Here is another approach I think might work. Notice that the restriction homomorphism $$i^{*}:H^{r}(G_{n}(\mathbb{R}^{\infty})\rightarrow H^{r}(G_{n}(\mathbb{R}^{n+k}))$$ is an isomorphism for $r<k$. This is problem 6-B in the book and can be proved relatively easily using techniques in that section.

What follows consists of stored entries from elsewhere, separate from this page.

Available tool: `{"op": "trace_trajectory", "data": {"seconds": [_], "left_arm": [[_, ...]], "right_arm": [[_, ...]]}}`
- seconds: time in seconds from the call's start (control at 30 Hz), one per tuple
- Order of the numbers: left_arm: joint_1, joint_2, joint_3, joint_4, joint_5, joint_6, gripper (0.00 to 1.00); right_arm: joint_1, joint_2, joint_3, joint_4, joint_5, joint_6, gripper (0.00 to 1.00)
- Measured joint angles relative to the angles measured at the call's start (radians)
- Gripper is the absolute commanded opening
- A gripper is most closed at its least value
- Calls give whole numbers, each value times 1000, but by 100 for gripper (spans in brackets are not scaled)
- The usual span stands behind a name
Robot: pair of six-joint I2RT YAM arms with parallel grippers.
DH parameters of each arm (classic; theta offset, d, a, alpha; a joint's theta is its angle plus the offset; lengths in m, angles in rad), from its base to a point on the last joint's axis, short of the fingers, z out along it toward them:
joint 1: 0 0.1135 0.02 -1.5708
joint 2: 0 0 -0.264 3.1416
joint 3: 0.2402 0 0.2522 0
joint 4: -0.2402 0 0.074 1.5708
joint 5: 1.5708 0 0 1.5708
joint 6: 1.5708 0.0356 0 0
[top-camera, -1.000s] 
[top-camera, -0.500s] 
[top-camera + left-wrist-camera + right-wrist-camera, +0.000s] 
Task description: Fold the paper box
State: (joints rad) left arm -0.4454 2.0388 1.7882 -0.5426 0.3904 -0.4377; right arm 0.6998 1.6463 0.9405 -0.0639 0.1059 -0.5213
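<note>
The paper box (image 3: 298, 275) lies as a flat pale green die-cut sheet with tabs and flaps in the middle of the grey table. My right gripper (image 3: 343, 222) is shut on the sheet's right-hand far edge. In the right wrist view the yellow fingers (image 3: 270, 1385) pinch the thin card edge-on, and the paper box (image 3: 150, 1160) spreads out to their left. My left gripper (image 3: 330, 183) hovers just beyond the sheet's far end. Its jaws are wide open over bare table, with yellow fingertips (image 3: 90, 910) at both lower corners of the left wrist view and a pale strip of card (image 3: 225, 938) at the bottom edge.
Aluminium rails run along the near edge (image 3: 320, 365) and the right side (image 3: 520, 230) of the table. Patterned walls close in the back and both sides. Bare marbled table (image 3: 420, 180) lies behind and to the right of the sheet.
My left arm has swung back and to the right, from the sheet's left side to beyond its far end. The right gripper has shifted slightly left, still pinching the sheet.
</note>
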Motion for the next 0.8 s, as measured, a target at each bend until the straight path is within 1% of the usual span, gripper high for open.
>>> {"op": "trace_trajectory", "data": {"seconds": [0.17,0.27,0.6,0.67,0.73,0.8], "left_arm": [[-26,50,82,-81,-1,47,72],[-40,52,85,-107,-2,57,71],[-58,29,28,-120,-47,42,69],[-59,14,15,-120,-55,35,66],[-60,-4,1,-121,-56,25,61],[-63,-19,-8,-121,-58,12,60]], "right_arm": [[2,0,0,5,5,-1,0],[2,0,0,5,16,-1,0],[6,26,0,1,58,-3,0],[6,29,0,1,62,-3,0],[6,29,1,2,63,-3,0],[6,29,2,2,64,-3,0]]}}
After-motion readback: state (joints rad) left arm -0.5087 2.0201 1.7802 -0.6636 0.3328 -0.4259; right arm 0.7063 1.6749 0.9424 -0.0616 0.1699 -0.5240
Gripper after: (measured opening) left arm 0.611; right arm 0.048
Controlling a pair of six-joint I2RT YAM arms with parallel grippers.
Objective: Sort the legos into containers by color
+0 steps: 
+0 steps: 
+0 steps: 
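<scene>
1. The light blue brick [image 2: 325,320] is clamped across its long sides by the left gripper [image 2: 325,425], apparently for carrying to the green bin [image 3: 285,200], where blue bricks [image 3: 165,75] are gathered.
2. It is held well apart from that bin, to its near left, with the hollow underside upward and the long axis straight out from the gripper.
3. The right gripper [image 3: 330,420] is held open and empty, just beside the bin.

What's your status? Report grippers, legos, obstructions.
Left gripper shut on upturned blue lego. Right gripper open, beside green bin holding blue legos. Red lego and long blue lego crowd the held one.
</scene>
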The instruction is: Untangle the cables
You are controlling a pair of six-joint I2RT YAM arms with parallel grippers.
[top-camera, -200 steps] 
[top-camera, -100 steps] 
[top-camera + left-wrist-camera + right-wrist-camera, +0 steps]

So our real difficulty is to identity the cohomology class of $w_{r}(G_{n}(\mathbb{R}^{n+r+1})$. We know that the $r$-cells in this grassmanian corresponds to parititions such that $$\sum i_{s}=r, s\le n$$
So if we know how to compute the Stiefel-Whitney class of $G_{n}(\mathbb{R}^{n+r+1})$, then we are done. Using problem 6-C, we have an isomorphism which carries the $r$-cell of $G_{n}(\mathbb{R}^{m})$ to $r$-cell of $G_{n+1}(\mathbb{R}^{m+1})$. Therefore we may shift the dimension, and we are only need to identify the $r$-th dimensional cell of $$G_{1}^{r+1}\cong \mathbb{RP}^{r+1}$$ But there is only one by Corollary 6.5 in page 80. I believe this should coincide with the usual cell-decomposition of $\mathbb{RP}^{r+1}$. Reverse the isomorphism we can find an "explicit" description of the cocycle corresponding to $w_{r}(G_{n})$.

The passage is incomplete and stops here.